* [Instructions to follow]:
The job is to find each line in the entries holding the string "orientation" and copy that line.

* [Information shown]:
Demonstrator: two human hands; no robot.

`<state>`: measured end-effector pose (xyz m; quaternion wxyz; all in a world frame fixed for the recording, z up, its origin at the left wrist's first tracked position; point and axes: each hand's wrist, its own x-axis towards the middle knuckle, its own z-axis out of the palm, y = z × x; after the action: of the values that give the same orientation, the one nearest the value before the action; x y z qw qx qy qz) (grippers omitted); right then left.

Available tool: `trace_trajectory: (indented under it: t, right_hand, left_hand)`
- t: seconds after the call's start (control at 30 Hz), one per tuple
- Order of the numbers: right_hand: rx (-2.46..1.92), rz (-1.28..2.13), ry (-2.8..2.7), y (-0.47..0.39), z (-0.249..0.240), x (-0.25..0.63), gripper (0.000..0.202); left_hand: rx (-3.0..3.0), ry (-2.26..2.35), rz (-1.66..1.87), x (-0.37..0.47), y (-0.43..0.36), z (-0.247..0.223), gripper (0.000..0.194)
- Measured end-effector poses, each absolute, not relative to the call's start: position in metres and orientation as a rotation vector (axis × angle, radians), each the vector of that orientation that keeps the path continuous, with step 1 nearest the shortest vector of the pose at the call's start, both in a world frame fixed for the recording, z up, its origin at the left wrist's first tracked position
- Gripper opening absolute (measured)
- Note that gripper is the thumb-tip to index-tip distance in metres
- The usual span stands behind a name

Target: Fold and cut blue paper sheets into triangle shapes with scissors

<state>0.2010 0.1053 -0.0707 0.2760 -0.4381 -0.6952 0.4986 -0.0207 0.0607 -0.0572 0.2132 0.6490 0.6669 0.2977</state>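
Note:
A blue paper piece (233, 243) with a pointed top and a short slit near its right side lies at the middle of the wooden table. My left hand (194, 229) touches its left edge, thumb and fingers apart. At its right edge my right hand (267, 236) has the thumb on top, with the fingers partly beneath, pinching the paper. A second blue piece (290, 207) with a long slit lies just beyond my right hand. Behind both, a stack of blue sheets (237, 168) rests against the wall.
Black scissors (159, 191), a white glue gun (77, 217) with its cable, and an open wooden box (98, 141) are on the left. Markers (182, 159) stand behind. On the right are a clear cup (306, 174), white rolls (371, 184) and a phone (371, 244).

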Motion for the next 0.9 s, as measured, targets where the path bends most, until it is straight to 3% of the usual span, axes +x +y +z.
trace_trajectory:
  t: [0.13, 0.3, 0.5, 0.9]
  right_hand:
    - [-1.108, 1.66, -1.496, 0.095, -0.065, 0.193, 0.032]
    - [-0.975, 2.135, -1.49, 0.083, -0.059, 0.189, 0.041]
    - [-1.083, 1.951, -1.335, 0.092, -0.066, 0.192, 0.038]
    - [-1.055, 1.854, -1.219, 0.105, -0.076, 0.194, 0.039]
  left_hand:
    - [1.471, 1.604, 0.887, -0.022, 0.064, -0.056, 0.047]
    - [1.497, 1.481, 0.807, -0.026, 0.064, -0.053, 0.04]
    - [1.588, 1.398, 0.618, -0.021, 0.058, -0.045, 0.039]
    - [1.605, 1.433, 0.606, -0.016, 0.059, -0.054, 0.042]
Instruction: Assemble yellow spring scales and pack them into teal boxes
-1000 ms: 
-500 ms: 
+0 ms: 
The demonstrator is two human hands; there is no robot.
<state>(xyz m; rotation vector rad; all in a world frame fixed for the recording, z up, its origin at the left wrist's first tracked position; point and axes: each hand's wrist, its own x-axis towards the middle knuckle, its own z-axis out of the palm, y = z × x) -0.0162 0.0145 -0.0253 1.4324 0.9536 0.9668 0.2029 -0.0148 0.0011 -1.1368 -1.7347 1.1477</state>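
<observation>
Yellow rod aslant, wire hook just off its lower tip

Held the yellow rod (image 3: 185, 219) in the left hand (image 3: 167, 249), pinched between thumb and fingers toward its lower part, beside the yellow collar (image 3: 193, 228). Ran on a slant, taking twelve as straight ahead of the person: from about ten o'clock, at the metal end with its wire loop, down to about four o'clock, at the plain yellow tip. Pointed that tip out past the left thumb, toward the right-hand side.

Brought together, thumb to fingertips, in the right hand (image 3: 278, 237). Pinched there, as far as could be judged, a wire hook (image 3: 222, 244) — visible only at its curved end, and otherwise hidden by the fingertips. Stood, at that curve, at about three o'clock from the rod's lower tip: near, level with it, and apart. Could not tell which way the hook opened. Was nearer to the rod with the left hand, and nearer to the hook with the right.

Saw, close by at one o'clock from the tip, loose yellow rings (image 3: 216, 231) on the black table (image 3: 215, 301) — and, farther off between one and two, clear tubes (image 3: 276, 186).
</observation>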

* [Expected answer]:
`<state>`: measured end-effector pose (xyz m; quaternion wxyz; all in a world frame fixed for the recording, z up, its origin at the left wrist's first tracked position; point and axes: each hand's wrist, its own x-axis towards the middle knuckle, its own z-axis out of the palm, y = z × x; after the action: of the values that give the same orientation, the one nearest the value before the action; x y z qw qx qy qz) (grippers omitted); right then left.
- Measured end-effector poses, each absolute, not relative to the call's start: position in metres and orientation as a rotation vector (axis × angle, radians), each the vector of that orientation that keeps the path continuous, with step 1 nearest the shortest vector of the pose at the call's start, both in a world frame fixed for the recording, z up, its origin at the left wrist's first tracked position

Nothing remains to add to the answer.